▶ [TASK PROMPT]:
Please transcribe the listing below in full, exactly as written, leaving out its pictures.

»»

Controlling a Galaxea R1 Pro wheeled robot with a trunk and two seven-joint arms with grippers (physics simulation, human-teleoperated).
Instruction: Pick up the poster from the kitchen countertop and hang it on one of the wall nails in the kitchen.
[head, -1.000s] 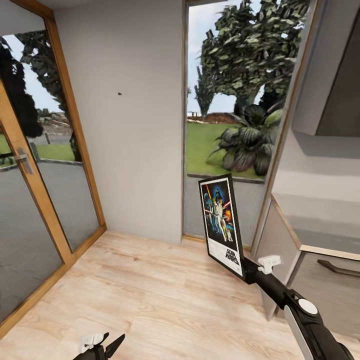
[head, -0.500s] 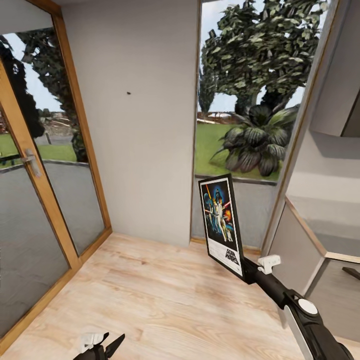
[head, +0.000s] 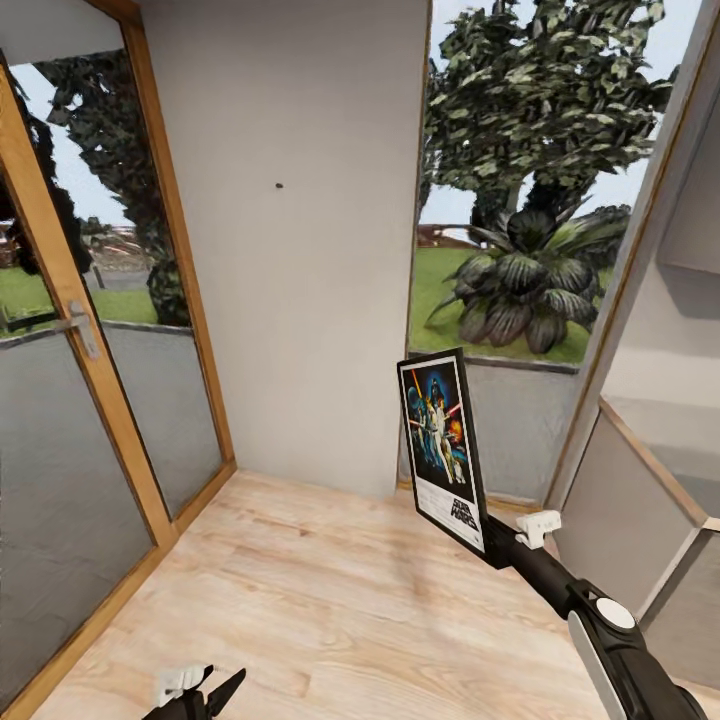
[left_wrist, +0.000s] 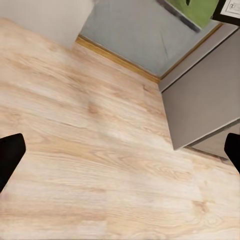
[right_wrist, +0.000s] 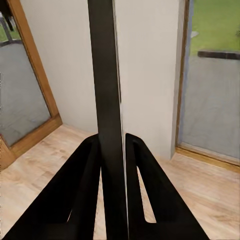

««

▶ [ANSWER TO THE EXERCISE]:
Controlling a Galaxea R1 Pro wheeled robot with a trunk and two seven-joint arms with grippers (physics simulation, human-teleoperated).
Instruction: Pick up the poster from the kitchen countertop and hang it on one of the wall nails in the kitchen.
[head, -1.000s] 
[head, -0.500s] 
[head, +0.000s] 
[left_wrist, +0.000s] 
[right_wrist, +0.000s] 

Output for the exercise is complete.